Legacy Editions: Reviving Forgotten Classics

Newly launched Legacy Editions is a celebration of Harper Perennial's rich literary past: the line features public domain titles, all of which were originally published in the United States by Harper & Brothers. "This is our campaign to republish, and reengage with, some of the books and authors who were part of our earliest history," said Cal Morgan, senior v-p and editorial director.

While Harper was the initial American publisher of Moby Dick, Jane Eyre and other eminent classics, Legacy Editions showcases numerous books that were very significant in their own time but are lesser known today. The inaugural titles are The Linwoods by Catharine Maria Sedgwick (1835) and John Halifax, Gentleman by Dinah Maria Mulock (1857). Each novel features an introduction by a contemporary writer, Margot Livesey for the former and Simon Van Booy for the latter.

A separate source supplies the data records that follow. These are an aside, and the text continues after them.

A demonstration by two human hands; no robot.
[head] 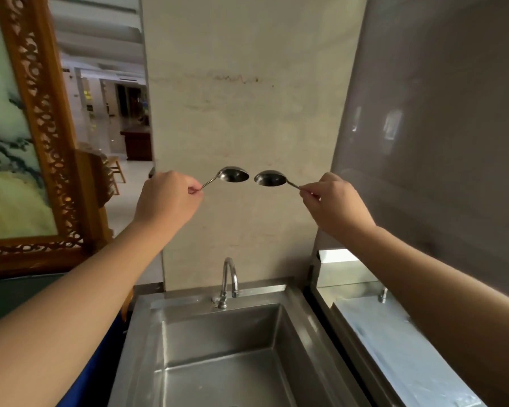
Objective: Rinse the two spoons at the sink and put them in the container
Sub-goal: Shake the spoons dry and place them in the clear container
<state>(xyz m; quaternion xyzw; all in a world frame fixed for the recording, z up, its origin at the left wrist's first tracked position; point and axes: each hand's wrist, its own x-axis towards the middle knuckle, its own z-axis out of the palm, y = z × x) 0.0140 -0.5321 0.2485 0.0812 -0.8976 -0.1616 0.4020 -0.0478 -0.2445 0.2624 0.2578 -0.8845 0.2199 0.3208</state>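
Note:
My left hand (166, 199) pinches the handle of a steel spoon (233, 174), held up in front of the beige wall. My right hand (334, 202) pinches the handle of a second steel spoon (269, 178). The two bowls point toward each other with a small gap between them, high above the sink. Below them is a steel sink (218, 362), its basin dry-looking, with a curved chrome faucet (229, 277) at its back edge. No water runs from the faucet. I see no container in view.
A carved wooden frame with a painted panel (39, 142) stands at the left. A grey glossy wall panel (441, 127) rises at the right, and below it is a low opening with a pale covered surface (394, 342). An open hallway lies beyond at the back left.

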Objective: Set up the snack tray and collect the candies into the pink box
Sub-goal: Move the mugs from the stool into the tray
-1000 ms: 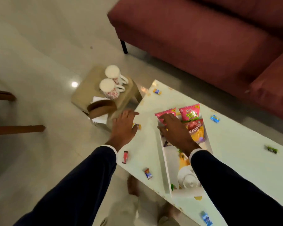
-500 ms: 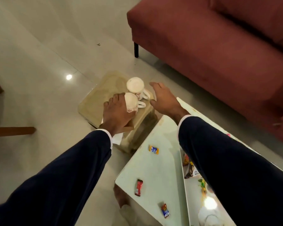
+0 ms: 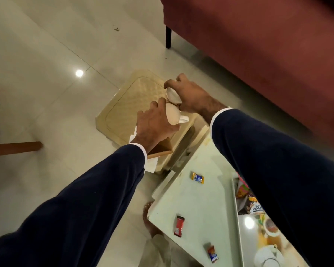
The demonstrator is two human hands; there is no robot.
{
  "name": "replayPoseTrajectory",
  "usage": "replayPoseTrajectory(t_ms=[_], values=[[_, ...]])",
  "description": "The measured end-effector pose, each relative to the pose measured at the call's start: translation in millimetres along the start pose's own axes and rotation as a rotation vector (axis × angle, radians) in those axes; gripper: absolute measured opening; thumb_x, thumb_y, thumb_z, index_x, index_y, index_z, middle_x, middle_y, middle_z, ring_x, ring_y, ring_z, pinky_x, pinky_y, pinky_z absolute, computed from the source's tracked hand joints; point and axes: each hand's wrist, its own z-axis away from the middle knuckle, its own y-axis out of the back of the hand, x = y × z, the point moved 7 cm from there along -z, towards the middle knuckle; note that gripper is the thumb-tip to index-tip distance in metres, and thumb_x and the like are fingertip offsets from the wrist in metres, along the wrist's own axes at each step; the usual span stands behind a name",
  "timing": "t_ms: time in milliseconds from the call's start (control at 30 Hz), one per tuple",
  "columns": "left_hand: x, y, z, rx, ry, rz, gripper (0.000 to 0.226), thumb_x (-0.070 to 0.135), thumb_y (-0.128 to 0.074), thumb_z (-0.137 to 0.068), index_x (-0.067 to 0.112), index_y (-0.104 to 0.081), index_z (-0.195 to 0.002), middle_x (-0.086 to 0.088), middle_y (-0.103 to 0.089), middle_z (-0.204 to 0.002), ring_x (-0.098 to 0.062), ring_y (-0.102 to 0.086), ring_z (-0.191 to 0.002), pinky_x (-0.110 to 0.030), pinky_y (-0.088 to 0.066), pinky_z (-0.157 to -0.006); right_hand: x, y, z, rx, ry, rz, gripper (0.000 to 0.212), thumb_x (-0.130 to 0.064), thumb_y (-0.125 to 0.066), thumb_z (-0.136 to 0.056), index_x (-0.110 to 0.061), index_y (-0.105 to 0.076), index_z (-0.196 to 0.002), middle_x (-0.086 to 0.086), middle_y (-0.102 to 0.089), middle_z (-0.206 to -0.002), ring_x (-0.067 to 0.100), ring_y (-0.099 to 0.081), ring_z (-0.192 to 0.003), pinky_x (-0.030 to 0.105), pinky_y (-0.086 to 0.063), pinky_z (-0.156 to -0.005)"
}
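Two white cups stand upside down on a beige stool point(image 3: 121, 105) beside the white table point(image 3: 197, 201). My left hand point(image 3: 154, 124) grips the nearer cup point(image 3: 173, 115), whose handle points right. My right hand point(image 3: 191, 97) grips the farther cup point(image 3: 173, 94). Loose wrapped candies lie on the table: a blue and orange one point(image 3: 197, 177), a red one point(image 3: 179, 225) and another point(image 3: 212, 254) near the front edge. The white snack tray point(image 3: 237, 218) at the right holds snack packets point(image 3: 249, 201) and a white teapot point(image 3: 266, 257), partly hidden by my right sleeve. No pink box is in view.
A brown napkin holder point(image 3: 162, 149) with white napkins point(image 3: 150, 164) sits on the stool's near corner. A dark red sofa point(image 3: 258, 45) runs along the back right. A wooden bar point(image 3: 14, 148) juts in at the left over the tiled floor. My foot point(image 3: 148, 214) shows below the table.
My right hand has left the snack tray and reached across to the stool, closing on the farther cup. My left hand has closed round the nearer cup. The camera has leaned forward.
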Motion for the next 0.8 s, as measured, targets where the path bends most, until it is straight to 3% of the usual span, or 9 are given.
replayPoseTrajectory(t_ms=[167,267,333,433,500,567,667,767,800], values=[[-3,6,1,-0.025,0.051,0.175,0.085,0.055,-0.084,-0.070,0.019,-0.041,-0.134,-0.005,-0.060,-0.128,-0.028,-0.062,-0.112,-0.047,-0.052,-0.092,63,14,56,0.265,-0.265,-0.535,0.078,-0.003,-0.082,-0.069,-0.034,-0.047,-0.131,0.001,-0.041,-0.131,0.017,-0.043,-0.115,0.030,-0.052,-0.089],[6,12,18,0.003,0.088,0.358,0.085,0.053,-0.088,-0.066,0.026,-0.042,-0.131,0.003,-0.060,-0.126,-0.019,-0.059,-0.107,-0.038,-0.052,-0.085,105,17,127,0.503,-0.423,-1.008,0.080,-0.002,-0.087,-0.065,-0.028,-0.049,-0.130,0.005,-0.048,-0.140,0.022,-0.053,-0.126,0.037,-0.058,-0.092],[22,14,40,0.053,0.076,0.515,0.080,0.049,-0.091,-0.065,0.029,-0.045,-0.128,0.011,-0.060,-0.120,-0.013,-0.058,-0.103,-0.034,-0.052,-0.082,126,14,185,0.633,-0.465,-1.303,0.079,-0.002,-0.088,-0.066,-0.025,-0.049,-0.131,0.009,-0.054,-0.138,0.025,-0.063,-0.121,0.042,-0.062,-0.083],[54,1,84,0.027,0.085,0.769,0.075,0.037,-0.093,-0.067,0.028,-0.047,-0.126,0.014,-0.060,-0.116,-0.014,-0.063,-0.109,-0.042,-0.060,-0.087,148,10,290,0.753,-0.497,-1.560,0.078,-0.007,-0.089,-0.068,-0.025,-0.049,-0.132,0.013,-0.057,-0.138,0.028,-0.067,-0.118,0.043,-0.060,-0.081],[82,-14,116,-0.021,0.059,0.798,0.073,0.034,-0.093,-0.068,0.027,-0.049,-0.126,0.013,-0.061,-0.116,-0.011,-0.063,-0.109,-0.037,-0.058,-0.091,157,2,362,0.773,-0.549,-1.680,0.080,-0.012,-0.092,-0.065,-0.025,-0.049,-0.131,0.013,-0.060,-0.136,0.031,-0.068,-0.117,0.041,-0.061,-0.080],[117,-32,151,-0.090,0.000,0.779,0.071,0.032,-0.094,-0.068,0.031,-0.049,-0.123,0.019,-0.059,-0.114,-0.003,-0.061,-0.102,-0.025,-0.053,-0.085,163,-8,431,0.766,-0.658,-1.705,0.080,-0.013,-0.091,-0.062,-0.026,-0.051,-0.130,0.013,-0.061,-0.133,0.031,-0.068,-0.116,0.038,-0.062,-0.078],[170,-64,201,-0.244,-0.093,0.693,0.076,0.041,-0.093,-0.061,0.039,-0.048,-0.122,0.019,-0.060,-0.118,-0.007,-0.061,-0.108,-0.029,-0.053,-0.084,170,-26,516,0.699,-0.797,-1.602,0.078,-0.012,-0.089,-0.062,-0.030,-0.052,-0.128,0.011,-0.060,-0.132,0.029,-0.069,-0.113,0.035,-0.062,-0.074],[217,-96,245,-0.352,-0.179,0.551,0.079,0.055,-0.087,-0.059,0.046,-0.044,-0.125,0.025,-0.059,-0.120,-0.006,-0.062,-0.107,-0.021,-0.050,-0.075,185,-43,578,0.606,-0.852,-1.337,0.083,-0.007,-0.094,-0.060,-0.032,-0.053,-0.127,0.006,-0.059,-0.128,0.026,-0.067,-0.112,0.031,-0.063,-0.073],[227,-106,258,-0.370,-0.195,0.503,0.081,0.059,-0.085,-0.059,0.046,-0.044,-0.127,0.024,-0.060,-0.123,-0.009,-0.062,-0.109,-0.025,-0.052,-0.077,191,-49,588,0.555,-0.857,-1.201,0.082,-0.008,-0.095,-0.060,-0.032,-0.053,-0.127,0.003,-0.059,-0.127,0.024,-0.065,-0.113,0.028,-0.062,-0.075]])
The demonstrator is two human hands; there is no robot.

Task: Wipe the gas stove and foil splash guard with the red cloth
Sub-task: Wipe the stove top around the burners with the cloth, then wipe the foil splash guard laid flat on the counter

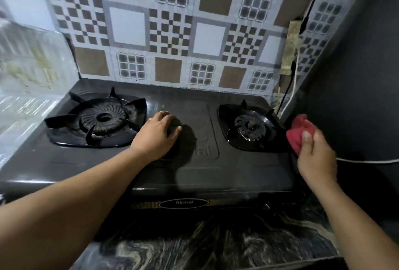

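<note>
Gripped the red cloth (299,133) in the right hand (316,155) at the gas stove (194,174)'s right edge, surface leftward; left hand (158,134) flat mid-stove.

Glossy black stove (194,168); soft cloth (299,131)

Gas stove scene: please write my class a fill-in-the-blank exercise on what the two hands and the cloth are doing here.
1. The right hand holds a cloth whose colour is ____.
2. The left hand rests on the stove between its two ____.
3. The cloth is at the stove's ____ edge.
4. The larger burner sits on the ____ side of the stove.

Missing words: red; burners; right; left
</note>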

In The Linwoods, Sedgwick, one of the country's most widely read authors from the 1820s through the 1850s, illuminates issues of civic virtue and national identity in the early American republic through the lives of two families: the Linwoods, dutiful loyalists, and the Lees, passionate revolutionaries.

The title character in John Halifax, Gentleman is an orphan determined to raise himself up through honest hard work in England's Industrial Revolution. Mulock explores the sweeping transformation wrought by this revolutionary technological age, including the rise of the middle class and its impact on the social, economic and political makeup of the nation as it moved from the 18th to the 19th century.

"These are books that can be read for their own native pleasures, but that also remind us how wide-ranging and politically engaged the women writers of that time were," said Morgan.

These revived classics can easily be shelved and handsold alongside Pride and Prejudice, The Scarlet Letter and Great Expectations, broadening the scope of readily available 19th-century literature. "We hope booksellers and librarians come to these titles with the same sense of discovery that we have," said Morgan. The goal is "to help readers discover more of the important, yet often underappreciated," historic books.

Each Legacy Editions title features a lush design and French flaps. The line will be published through 2017, when the company marks another milestone: the 200th anniversary of HarperCollins, which was founded as J & J Harper in 1817.